DeKALB – Mental health, fighting and bullying were among some of the issues highlighted this week by DeKalb District 428 youth during an event meant to engage students to give feedback on school life.
The event, dubbed, “Youth Speak Out: Your Voice Matters”, was put on Wednesday by a group of district parents, encouraging area youth to express themselves and be heard. More than a dozen came for the event held at Liberty Park to give feedback on their experiences in DeKalb District 428 schools.
Chance Calin, the district’s student school board member, said they know students don’t always think they can openly and freely share how they feel. Calin and school board member Ariel Owens attended the event to listen to feedback.
“I see that students are struggling in school and that they cannot express themselves half of the time because of maybe problems or maybe they’re too scared,” Calin said.
Owens, the district’s board secretary, said the goal of the event is to get area youth talking.
“I’ve probably heard from your parents,” Owens said. “I know what the adults think, but I want to know what you all think.”
Among those on hand for the event to provide feedback was 13-year-old Cassidy Gerken. Cassidy said fights have become all too commonplace at her school, so much so they can be a disruption to the learning environment.
“There’s like fights every other day or so at least at my school,” Cassidy said.
Cassidy’s eight-year-old sister, Amelia Gerken, said something has to give with the behavioral problems noted at the schools.
In some cases, behavioral issues have prompted fights.
Amelia has a theory about why the district continues to see fighting in its schools.
“I feel like kids at my school get kind of out of hand if they sit down for too long,” Amelia said. “I would request some walk around the room or down time everyday.”
Several area youth echoed Amelia’s point, saying that the district should consider allowing for more time during passing periods and provide opportunities for students to access less intensive courses.
Cameron Moore, 11, called into question why fights keep trending in DeKalb District 428 schools.

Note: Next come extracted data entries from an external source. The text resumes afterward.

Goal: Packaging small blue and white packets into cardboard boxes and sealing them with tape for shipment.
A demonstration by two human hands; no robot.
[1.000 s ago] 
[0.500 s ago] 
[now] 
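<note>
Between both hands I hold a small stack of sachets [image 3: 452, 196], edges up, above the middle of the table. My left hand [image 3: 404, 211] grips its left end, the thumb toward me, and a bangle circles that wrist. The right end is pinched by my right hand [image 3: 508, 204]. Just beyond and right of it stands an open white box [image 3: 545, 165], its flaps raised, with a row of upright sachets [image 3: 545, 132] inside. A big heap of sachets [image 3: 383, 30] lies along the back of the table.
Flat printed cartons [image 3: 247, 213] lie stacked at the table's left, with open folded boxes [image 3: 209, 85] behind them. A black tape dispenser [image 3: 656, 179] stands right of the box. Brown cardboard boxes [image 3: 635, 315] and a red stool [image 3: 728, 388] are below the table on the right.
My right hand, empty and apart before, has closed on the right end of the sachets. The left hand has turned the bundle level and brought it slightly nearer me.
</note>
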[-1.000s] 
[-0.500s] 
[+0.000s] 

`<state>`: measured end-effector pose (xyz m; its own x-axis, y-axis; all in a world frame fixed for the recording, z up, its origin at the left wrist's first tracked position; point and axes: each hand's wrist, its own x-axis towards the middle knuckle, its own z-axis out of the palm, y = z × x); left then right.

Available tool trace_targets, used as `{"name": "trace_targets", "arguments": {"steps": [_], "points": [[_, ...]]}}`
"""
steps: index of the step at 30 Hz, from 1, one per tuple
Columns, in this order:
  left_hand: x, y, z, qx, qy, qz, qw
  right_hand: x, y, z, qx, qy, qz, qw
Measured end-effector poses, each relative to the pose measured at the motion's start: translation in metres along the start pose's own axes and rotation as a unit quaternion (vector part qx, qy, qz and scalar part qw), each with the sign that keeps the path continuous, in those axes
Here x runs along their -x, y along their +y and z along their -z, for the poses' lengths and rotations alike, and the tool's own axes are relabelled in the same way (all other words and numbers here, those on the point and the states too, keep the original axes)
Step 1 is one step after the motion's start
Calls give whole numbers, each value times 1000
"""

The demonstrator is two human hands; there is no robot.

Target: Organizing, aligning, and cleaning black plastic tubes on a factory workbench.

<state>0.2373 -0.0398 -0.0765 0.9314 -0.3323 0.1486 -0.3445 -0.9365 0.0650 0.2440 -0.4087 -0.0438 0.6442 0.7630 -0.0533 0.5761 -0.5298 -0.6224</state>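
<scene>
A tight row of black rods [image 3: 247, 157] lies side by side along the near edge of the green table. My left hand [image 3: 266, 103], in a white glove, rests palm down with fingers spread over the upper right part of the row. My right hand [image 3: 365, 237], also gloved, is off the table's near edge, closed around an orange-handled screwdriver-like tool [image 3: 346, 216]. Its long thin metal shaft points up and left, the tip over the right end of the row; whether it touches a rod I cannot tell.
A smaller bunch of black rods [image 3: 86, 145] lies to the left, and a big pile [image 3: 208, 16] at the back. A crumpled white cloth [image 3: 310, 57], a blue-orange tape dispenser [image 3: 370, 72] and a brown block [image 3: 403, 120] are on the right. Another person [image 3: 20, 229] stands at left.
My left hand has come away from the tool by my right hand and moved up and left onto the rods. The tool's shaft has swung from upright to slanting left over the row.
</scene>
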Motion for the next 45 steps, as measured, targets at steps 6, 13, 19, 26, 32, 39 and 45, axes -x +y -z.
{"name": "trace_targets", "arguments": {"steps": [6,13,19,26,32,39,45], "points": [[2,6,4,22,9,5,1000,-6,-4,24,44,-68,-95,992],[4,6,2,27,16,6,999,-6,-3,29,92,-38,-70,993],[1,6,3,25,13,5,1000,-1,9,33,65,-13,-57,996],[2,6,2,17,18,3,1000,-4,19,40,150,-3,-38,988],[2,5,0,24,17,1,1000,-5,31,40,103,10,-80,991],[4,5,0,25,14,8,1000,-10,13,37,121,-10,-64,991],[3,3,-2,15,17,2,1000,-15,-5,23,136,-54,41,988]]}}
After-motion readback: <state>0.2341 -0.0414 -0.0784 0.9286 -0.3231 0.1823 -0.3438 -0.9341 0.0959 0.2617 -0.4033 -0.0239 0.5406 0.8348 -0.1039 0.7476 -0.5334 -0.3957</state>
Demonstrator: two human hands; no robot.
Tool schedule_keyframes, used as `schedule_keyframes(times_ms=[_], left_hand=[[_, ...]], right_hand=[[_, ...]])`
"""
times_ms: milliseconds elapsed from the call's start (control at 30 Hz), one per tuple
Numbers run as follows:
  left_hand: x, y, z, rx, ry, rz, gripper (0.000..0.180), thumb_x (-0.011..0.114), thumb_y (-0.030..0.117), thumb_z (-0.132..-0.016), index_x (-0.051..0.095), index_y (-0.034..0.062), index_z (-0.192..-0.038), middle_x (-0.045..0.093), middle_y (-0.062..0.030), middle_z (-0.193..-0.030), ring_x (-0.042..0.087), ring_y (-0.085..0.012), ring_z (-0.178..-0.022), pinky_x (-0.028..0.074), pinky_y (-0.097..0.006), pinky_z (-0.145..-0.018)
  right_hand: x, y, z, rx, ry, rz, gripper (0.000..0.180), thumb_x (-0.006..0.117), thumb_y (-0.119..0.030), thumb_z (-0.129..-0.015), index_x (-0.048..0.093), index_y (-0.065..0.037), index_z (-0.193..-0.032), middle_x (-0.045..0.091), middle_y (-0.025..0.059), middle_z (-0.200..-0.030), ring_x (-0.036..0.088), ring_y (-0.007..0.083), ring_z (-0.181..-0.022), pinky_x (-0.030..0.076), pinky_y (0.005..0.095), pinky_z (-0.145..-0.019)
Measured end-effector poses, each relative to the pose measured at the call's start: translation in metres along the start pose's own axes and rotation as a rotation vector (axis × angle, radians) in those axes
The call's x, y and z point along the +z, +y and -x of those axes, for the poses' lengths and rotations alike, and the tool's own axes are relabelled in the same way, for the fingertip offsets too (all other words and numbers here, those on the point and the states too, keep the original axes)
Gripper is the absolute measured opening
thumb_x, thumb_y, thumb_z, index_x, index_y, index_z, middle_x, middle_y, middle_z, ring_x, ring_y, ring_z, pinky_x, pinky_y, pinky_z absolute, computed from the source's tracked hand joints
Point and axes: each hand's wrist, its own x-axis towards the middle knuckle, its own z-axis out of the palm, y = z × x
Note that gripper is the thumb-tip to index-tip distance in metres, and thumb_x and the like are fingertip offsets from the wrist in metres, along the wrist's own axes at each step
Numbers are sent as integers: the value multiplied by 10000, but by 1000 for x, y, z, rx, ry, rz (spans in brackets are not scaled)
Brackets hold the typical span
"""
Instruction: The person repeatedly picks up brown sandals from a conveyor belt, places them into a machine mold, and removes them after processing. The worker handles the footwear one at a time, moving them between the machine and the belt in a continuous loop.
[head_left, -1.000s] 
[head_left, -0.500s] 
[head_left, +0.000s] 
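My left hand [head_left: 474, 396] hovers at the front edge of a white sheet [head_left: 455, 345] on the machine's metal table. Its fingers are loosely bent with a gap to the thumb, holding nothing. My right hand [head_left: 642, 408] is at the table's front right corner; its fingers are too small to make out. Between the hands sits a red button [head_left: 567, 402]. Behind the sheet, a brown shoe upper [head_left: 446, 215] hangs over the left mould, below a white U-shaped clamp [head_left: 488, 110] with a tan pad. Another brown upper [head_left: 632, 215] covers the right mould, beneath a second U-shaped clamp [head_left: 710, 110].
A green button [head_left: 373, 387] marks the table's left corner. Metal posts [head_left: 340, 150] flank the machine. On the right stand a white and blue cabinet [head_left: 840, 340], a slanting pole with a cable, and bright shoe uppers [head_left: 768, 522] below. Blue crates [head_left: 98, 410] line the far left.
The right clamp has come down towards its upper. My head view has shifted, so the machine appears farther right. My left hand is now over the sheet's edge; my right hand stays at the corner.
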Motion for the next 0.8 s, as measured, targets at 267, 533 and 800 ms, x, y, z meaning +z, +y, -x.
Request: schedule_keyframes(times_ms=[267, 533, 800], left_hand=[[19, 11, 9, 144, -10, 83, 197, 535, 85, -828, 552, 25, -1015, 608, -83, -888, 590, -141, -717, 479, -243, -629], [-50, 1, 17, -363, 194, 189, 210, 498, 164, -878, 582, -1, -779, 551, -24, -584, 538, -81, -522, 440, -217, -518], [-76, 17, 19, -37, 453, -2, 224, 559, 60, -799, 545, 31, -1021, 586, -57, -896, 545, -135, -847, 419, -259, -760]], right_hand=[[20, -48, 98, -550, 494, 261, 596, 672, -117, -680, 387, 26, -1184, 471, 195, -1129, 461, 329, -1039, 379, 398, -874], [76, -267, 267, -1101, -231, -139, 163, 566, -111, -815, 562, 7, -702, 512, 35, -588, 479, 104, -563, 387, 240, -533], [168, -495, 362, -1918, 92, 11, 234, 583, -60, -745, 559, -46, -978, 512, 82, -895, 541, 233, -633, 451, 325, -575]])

He said it’s not clear if teachers and school counselors are intervening properly.
“The same kids get into fights multiple times,” Moore said.
Britney Calin, 19, of DeKalb recalled bearing witness not only to fights during her time in DeKalb schools but also seeking help for mental health issues. She said she would like to know more about resources available to help community youth who are in need of support.
“I remember going back during quarantine senior year and a little bit of junior year, there wasn’t so much resources for mental health,” Calin said. “My brother is going into eighth grade. But I also wanted to have mental resources for him to go to. I don’t want to pay a therapist when I don’t have money for it at the time. I would also like for him to talk to someone. What are some resources for him?”
Araceli Lopez, a school counselor at DeKalb High School, acknowledged that barriers exist to mental health support in the community and said it is usually people with the nice insurances that can get help wherever they seek it. But she said when people don’t have that luxury, options may be more limited.
“When discussing what resources are available, don’t go to ‘All you have to do is get referred to the community’ because the community is not doable for everything,” Lopez said.
Lopez said that fortunately, the student services department is getting a boost this school year.
“At the high school, we’re lucky to get another counselor now,” Lopez said. “But that still means that there’s not a lot of people to help with the social-emotional [needs]. We’re supposed to be able to do that at the high school. Even adding another counselor, it’s just not doable.”
Event organizers did not rule out the idea of holding future gatherings to solicit youth feedback as a followup to Wednesday’s event.
Owens said the reason she ran for the DeKalb District 428 school board is because she wants to make sure that students are having fun in school and that they feel safe, supported and celebrated. She said the district is committed to tackling some of these larger issues that arose in discussion at the event.